A good CM model focuses on PQRS and meaningful use, on Star ratings and HEDIS, on HOS and CAHPS. By thus aligning with the interests of payer and providers, it assists the health organization to get better contracts with payers, develops long-term and mutually profitable relationships with vendors and providers. The new models of payments like Shared Savings, Bundled Payment Programs, Global Risk Agreements and Fee-For-Value make such a model immediately profitable.

It is my opinion that a good care CM model will improve customer and provider satisfaction and is a situation where the journey is the reward, regardless of financial returns which, nonetheless, will follow.
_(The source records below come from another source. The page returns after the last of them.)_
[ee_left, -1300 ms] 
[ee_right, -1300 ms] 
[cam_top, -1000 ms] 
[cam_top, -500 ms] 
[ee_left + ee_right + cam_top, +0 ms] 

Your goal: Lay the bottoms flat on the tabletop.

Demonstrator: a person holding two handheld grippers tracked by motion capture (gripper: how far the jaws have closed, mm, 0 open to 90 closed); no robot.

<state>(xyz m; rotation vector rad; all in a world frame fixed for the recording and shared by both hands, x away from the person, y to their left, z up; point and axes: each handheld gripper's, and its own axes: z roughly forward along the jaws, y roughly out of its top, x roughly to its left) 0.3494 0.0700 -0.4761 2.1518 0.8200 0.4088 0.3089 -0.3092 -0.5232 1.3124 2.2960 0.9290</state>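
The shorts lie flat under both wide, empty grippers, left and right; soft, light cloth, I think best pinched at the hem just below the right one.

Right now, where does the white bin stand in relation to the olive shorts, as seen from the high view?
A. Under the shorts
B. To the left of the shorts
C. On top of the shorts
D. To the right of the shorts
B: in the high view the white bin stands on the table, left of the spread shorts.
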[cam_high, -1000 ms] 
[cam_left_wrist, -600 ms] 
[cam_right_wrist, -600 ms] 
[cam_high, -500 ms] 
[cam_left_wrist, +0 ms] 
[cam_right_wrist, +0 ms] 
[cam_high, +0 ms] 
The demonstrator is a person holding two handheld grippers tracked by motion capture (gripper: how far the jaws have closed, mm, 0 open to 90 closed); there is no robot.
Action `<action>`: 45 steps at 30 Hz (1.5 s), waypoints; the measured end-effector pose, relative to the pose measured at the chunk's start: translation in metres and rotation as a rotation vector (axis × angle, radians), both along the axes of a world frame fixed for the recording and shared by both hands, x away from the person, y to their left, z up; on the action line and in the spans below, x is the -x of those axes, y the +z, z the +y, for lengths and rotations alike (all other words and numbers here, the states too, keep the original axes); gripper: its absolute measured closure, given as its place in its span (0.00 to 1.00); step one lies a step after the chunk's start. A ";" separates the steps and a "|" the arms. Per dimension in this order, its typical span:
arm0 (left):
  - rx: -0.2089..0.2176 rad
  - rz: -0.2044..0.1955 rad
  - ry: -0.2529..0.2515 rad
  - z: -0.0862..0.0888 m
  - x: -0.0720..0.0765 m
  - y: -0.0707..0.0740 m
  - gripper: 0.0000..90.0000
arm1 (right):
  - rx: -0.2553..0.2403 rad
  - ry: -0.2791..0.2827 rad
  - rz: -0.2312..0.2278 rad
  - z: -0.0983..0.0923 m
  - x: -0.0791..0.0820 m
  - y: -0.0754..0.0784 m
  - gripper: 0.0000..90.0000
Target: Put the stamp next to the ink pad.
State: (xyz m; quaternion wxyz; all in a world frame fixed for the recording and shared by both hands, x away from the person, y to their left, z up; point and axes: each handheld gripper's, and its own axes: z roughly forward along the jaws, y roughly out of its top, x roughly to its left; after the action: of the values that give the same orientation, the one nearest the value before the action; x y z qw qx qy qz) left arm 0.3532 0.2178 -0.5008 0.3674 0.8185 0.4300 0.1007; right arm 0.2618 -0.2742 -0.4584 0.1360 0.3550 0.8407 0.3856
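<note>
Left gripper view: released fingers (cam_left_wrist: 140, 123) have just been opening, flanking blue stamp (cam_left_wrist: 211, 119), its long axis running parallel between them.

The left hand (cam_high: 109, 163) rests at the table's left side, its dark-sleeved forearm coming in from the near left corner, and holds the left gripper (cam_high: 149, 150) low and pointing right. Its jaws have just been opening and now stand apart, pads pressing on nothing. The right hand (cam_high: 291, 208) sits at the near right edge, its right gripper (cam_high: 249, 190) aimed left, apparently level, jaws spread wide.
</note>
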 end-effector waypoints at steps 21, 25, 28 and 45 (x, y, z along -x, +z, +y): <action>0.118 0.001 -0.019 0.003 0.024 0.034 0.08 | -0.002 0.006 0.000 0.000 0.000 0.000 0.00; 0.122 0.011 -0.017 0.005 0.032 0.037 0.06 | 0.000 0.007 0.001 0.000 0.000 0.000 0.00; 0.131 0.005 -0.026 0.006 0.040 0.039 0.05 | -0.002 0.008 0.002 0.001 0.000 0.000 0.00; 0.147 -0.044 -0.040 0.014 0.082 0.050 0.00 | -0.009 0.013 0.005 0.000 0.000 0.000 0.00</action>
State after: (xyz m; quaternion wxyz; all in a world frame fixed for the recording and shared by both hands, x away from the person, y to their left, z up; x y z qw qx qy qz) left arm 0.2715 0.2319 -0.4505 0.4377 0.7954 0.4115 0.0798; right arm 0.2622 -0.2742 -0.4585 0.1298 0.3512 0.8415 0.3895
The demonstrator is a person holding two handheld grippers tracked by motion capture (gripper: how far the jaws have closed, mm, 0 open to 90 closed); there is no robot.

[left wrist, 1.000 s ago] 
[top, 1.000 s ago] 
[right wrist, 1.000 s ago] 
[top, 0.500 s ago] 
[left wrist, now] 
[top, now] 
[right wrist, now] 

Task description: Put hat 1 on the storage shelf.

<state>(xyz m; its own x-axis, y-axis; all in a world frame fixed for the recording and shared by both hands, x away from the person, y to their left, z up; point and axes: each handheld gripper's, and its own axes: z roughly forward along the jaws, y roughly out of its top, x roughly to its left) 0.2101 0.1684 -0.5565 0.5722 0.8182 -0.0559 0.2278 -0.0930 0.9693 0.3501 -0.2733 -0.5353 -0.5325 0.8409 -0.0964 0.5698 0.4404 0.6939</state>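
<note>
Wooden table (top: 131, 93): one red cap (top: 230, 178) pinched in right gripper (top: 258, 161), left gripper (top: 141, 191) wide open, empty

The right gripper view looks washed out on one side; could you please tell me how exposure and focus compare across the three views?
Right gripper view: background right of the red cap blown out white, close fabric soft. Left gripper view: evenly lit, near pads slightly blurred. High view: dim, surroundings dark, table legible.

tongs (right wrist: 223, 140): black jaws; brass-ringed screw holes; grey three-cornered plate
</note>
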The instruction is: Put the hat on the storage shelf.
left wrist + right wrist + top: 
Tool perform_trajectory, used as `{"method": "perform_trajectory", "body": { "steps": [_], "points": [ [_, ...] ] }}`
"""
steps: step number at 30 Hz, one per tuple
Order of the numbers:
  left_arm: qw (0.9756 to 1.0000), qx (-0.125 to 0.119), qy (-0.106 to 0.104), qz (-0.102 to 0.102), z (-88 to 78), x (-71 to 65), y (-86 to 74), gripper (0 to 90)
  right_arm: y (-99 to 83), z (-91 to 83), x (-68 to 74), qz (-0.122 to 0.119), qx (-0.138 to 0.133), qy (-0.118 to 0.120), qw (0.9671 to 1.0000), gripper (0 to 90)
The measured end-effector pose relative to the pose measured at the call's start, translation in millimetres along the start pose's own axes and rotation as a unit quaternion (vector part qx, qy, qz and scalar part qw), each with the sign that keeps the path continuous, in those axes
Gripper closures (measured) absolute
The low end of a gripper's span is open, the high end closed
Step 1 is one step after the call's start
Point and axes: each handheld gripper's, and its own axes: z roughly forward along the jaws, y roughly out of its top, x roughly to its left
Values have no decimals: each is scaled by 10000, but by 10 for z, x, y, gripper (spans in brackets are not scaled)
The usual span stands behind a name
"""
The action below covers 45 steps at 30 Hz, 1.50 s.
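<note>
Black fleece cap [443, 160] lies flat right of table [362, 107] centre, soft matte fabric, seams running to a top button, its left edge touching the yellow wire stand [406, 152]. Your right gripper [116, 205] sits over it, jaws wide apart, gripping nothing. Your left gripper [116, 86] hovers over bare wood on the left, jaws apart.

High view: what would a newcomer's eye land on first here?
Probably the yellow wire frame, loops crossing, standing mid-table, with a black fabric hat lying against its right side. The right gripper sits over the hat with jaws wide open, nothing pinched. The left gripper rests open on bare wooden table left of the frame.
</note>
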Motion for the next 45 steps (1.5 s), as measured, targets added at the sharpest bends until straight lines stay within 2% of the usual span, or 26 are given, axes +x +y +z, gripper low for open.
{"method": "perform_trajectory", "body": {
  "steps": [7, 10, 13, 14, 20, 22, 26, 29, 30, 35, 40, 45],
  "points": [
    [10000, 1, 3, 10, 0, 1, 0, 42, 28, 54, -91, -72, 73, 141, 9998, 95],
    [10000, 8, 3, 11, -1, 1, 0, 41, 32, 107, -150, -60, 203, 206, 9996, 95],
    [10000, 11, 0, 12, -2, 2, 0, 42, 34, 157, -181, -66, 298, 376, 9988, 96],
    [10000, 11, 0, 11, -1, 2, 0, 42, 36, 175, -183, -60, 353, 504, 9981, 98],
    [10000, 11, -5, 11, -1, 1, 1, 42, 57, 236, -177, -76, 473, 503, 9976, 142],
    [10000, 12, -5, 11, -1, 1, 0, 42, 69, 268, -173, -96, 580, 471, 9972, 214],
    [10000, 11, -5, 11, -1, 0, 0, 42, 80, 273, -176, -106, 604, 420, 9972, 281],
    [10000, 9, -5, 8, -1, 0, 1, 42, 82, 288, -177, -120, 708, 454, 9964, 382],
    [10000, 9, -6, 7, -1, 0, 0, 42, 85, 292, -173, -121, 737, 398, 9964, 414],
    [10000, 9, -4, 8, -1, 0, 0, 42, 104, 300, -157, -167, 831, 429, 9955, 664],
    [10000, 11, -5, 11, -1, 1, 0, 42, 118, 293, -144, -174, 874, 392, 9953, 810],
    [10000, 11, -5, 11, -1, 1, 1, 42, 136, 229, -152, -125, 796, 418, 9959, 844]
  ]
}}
Here we stop following the money trail but follow the quality trail and the money trail, too, will follow.

The Comprehensive Care Management Model is like the complete integration model for Apple and advocated by Steve Jobs as against the open model followed by Microsoft. In my opinion, the closed model of care enhances patient care, services and all that accrues (or should accrue) from doing a great job in medicine: professional satisfaction and healing that create a great healthcare organization.